I uttered some swear words to myself and put it back on the shelf. This is exactly the reason freelances are warned never to hand over copyright on their articles – publishing companies can file the serial numbers off the articles, re-use them wherever and whenever they like, and we never get so much as a thank you, let alone a cash payment – in this case, as with the Creative Computing Series volume, I didn’t even get told they were doing it. Still, beggars can’t be choosers and if you want to work for consumer IT magazines, you have to sign some pretty strict contracts.

However, it occurred to me on the way home that because of the Highbury fallout, I never got paid for most of the articles featured in the book. That means the copyright in the text of the articles still belongs to me.
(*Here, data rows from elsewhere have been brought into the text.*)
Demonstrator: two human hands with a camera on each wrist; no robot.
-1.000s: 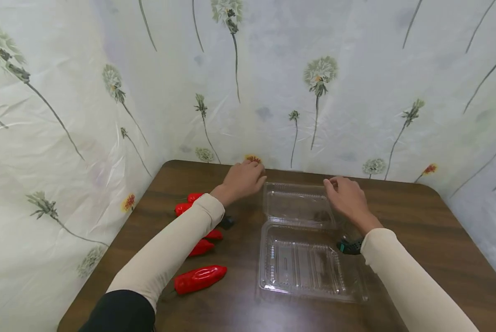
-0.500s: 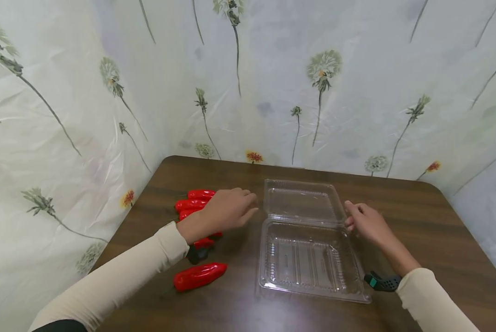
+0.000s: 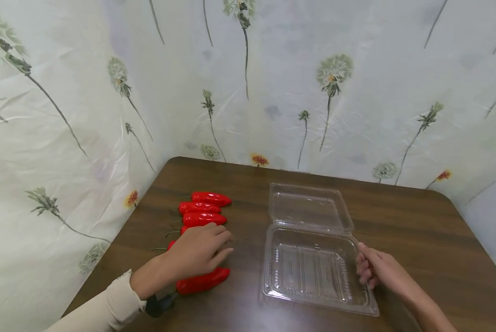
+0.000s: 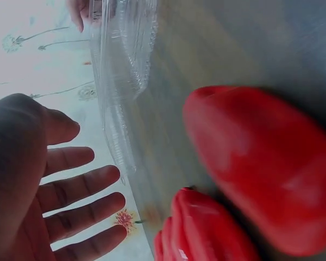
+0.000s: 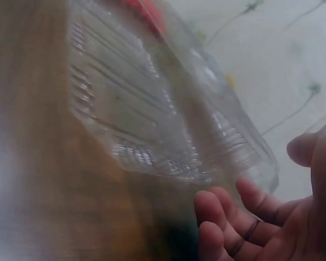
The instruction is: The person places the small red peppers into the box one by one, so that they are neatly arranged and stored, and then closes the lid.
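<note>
My left hand point(image 3: 202, 249) hovers over a row of red peppers, its fingers apart and holding nothing. The nearest pepper point(image 3: 202, 281) lies below the hand, a little apart from the others. Behind it are several more, among them the farthest pepper point(image 3: 211, 198); the hand partly hides those in the middle. A clear plastic clamshell container point(image 3: 285, 302) lies with its lid point(image 3: 308, 207) folded back. At its right rim is my right hand point(image 3: 382, 269), thumb above the rim and fingers loosely bent beside it. In the right wrist view the thumb point(image 5: 304, 149) stands away from the plastic.
The brown wooden table point(image 3: 418, 230) ends at the back against a floral-patterned sheet point(image 3: 273, 83). The same sheet hangs along the left side. A strip of tabletop separates the peppers from the container.
My left hand has come from the table's back edge toward me, over the peppers. My right hand has moved from beside the lid down to the base's right rim. The container has stayed put.
</note>
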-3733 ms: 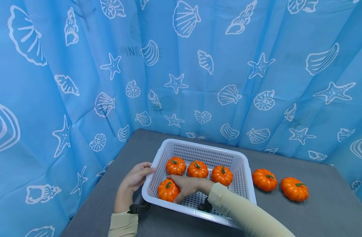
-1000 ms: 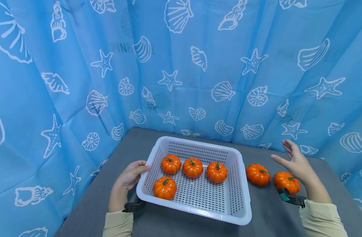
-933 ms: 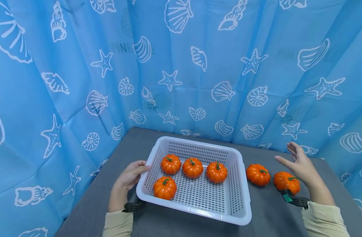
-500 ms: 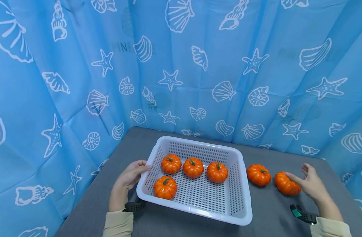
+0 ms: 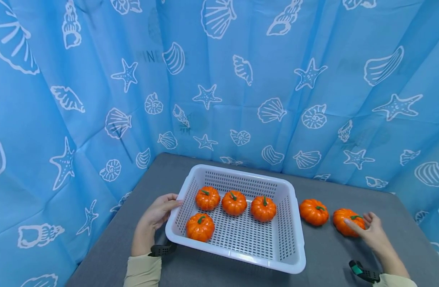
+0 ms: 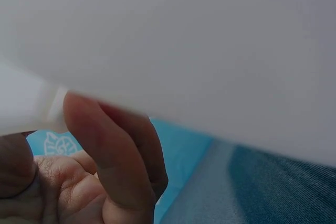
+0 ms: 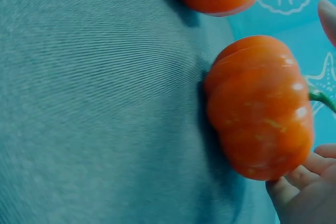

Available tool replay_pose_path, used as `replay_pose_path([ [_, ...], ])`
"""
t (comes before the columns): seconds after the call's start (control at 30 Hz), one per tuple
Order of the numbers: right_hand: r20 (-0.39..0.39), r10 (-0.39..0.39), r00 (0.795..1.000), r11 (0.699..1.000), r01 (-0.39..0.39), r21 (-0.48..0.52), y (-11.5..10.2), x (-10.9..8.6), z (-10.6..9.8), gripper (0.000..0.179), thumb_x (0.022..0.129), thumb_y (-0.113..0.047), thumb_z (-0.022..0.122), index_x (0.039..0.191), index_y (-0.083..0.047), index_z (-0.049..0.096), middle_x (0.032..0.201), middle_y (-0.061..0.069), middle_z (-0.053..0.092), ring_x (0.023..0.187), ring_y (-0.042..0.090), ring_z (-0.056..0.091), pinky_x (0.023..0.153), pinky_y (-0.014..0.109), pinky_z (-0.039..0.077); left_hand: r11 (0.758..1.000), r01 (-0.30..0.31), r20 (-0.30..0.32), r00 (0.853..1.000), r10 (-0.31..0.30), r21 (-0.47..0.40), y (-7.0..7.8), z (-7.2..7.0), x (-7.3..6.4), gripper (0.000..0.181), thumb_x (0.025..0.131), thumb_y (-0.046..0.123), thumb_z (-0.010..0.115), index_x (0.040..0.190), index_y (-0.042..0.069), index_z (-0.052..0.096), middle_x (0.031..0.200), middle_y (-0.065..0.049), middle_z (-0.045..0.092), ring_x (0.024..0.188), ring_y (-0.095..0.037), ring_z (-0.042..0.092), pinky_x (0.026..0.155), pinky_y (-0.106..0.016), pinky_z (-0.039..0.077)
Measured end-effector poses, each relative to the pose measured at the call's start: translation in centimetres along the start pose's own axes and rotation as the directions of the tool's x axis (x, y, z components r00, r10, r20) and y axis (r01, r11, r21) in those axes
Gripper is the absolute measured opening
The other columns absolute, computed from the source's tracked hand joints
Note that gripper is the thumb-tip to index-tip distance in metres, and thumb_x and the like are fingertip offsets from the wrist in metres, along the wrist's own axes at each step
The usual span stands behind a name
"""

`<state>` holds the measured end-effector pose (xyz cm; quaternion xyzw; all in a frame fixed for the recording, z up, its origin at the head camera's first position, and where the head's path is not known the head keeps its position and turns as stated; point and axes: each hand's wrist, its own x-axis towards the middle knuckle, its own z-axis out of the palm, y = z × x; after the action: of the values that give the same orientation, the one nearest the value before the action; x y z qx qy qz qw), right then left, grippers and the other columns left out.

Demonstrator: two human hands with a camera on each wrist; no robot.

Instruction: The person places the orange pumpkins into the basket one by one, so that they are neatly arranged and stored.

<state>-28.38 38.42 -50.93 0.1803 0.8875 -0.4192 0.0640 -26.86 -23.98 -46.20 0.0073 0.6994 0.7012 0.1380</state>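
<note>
1. Curtain (image 5: pixel 219 71): blue, shell-printed, behind the table.
2. Table (image 5: pixel 330 255): grey, supporting basket and loose pumpkins.
3. Basket (image 5: pixel 237 254): white, perforated; position practically unchanged over the last second.
4. Left hand (image 5: pixel 162 211): grips the basket's left rim, as before.
5. Right hand (image 5: pixel 371 231): lowered from above the outer pumpkin to its right side, thumb and fingers spread apart around it; whether the fingers touch cannot be told. The work, by this shift, appears to centre on that pumpkin rather than the basket.
6. Pumpkins: four pumpkins (image 5: pixel 199 229) inside the basket, undisturbed; inner pumpkin (image 5: pixel 313 213) just beside its right wall; outer pumpkin (image 5: pixel 341 219) farther right, resting on the table.
</note>
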Motion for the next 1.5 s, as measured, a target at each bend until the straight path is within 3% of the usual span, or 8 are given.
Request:
replay_pose_path([
  [0.1,0.005,0.051,0.999,0.999,-0.051,0.019,-2.3,-1.9,0.4,0.109,0.082,-0.056,0.048,0.132,0.008,-0.025,0.140,0.033,-0.017,0.129,0.049,-0.004,0.103,0.061,0.010,1.000,-0.003,0.005,1.000,0.003,-0.001,0.0,0.0,0.0,0.042,0.086,0.022,0.059,0.113,-0.008,0.046,0.104,-0.022,0.061,0.083,-0.026,0.065,0.072,-0.043,0.053],
  [0.23,-0.001,0.091,0.996,0.996,-0.091,-0.002,-3.3,-2.9,0.8,0.108,0.083,-0.054,0.049,0.133,0.010,-0.023,0.140,0.035,-0.015,0.128,0.051,0.001,0.103,0.060,0.011,1.000,-0.003,0.003,1.000,0.003,-0.003,0.0,0.0,0.0,0.041,0.086,0.022,0.058,0.112,-0.008,0.046,0.105,-0.023,0.060,0.083,-0.027,0.065,0.072,-0.044,0.052],
  [0.57,-0.027,0.087,0.996,0.996,-0.087,-0.035,-2.3,-2.6,1.4,0.106,0.084,-0.051,0.050,0.133,0.011,-0.020,0.138,0.039,-0.008,0.123,0.053,0.012,0.101,0.061,0.018,1.000,-0.002,-0.009,1.000,0.002,0.003,-0.2,0.0,0.1,0.043,0.086,0.023,0.059,0.113,-0.006,0.046,0.107,-0.022,0.058,0.085,-0.027,0.064,0.074,-0.044,0.052],
  [0.8,-0.065,0.070,0.995,0.997,-0.068,0.034,-2.0,-2.7,1.9,0.105,0.084,-0.048,0.053,0.135,0.008,-0.019,0.139,0.038,-0.007,0.123,0.051,0.015,0.100,0.061,0.020,1.000,-0.001,-0.002,1.000,0.001,0.000,-0.3,0.0,0.2,0.044,0.086,0.023,0.059,0.114,-0.007,0.046,0.109,-0.024,0.057,0.086,-0.027,0.064,0.074,-0.044,0.052],
  [1.17,-0.111,-0.037,0.993,0.997,0.044,0.065,-1.2,-2.5,2.7,0.098,0.084,-0.043,0.055,0.137,0.009,-0.009,0.136,0.038,0.009,0.115,0.047,0.025,0.093,0.059,0.028,1.000,-0.001,0.008,1.000,0.001,-0.009,-0.1,-0.3,0.0,0.042,0.086,0.022,0.058,0.113,-0.007,0.046,0.103,-0.019,0.060,0.082,-0.024,0.064,0.073,-0.044,0.053],
  [1.5,-0.139,0.028,0.990,0.998,-0.018,0.068,-0.8,-2.5,3.0,0.101,0.082,-0.049,0.054,0.139,0.004,-0.009,0.138,0.035,0.009,0.117,0.046,0.024,0.095,0.059,0.026,1.000,-0.001,0.015,1.000,0.001,-0.020,-0.1,-0.2,0.0,0.040,0.087,0.022,0.058,0.112,-0.007,0.046,0.102,-0.018,0.061,0.083,-0.024,0.065,0.073,-0.045,0.052],
])
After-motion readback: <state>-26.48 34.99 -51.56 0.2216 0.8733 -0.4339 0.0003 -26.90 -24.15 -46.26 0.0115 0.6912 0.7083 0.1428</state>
Which brings me to my questions to the lawyers and copyright experts out there (and probably the NUJ’s legal branch next week):

  1. Since Mac OS X: The Essential Manual is ‘exclusive to WH Smith’s’ and they’re still selling it, are they infringing my copyright? Or is it still a Highbury matter?
  2. Can I (and any of the other unpaid iCreate freelances) sue Smith’s?
  3. If I/we were to do so, how much could we expect – the original fee of the article, or something greater or lesser?

Anyway, the tiny cockles of my heart are warming to the thought of getting paid for something that tried its hardest to disavow me. Once I’ve heard from the NUJ legal department (which past experience tells me can take a very, very long time and usually results in nothing but disappointment), I’ll let you – and the iCreate freelances know what I found out.

PDA Essentials is back

Spotted PDA Essentials on the shelves again. Unlike games™, I’d had experience of the Highbury version of the mag so I can compare and contrast. On the whole, I’d have to save pretty similar, although I don’t recall GPS Advisor having been a bound insert in the previous issues. It looks good, reads well and had a good range of software on the covermount. In fact, it looks almost identical to the Highbury version, but with a bit more polish.

So that’s good news for the readers of both PDA Essentials and the other mags that should be arriving from Imagine soon. I hope.

Science reporting in the media is rubbish says thinktank

Tell us something we don’t know: apparently, the Daily Mail is very guilty indeed of publishing dodgy science stories, according to a completely unbiased thinktank sponsored by mobile phone operators. Well, we knew that: just a shame that the source had to be so tainted.

Not going to quibble the point too much at the moment, since there’s blood still coming out of my ears after speaking to someone in Boots today about their ion-emitting hairdryers. Apparently, some hair institute in Bath says they work and the manufacturers wouldn’t produce them if they didn’t…. Dr Ben’s already talked about this but it’s now almost impossible to buy hairdryers that don’t have special ‘ion emitters’ as far as I can see. Sigh.

How different can headline and story be?

We all know that most of the time, the journalist who writes an article rarely writes its headline. Now sometimes the headline can differ from a story because the sub didn’t really understand the piece. Sometimes it can be downright misleading.

But how about this from journalism.co.uk? The article is about Ricky Gervais’ decision to charge for his record-breaking podcast. Now look at the RSS feed details

Gervais smells the money and abandons Guardian

“I was a fool” to give record-breaking podcast away for free, says British comedian.

I don’t think he says that anywhere in the article. How worrying, given that’s quite an explosive quote if it’s true.

So it looks like there’s something else web subs are going to have to pay attention to in future.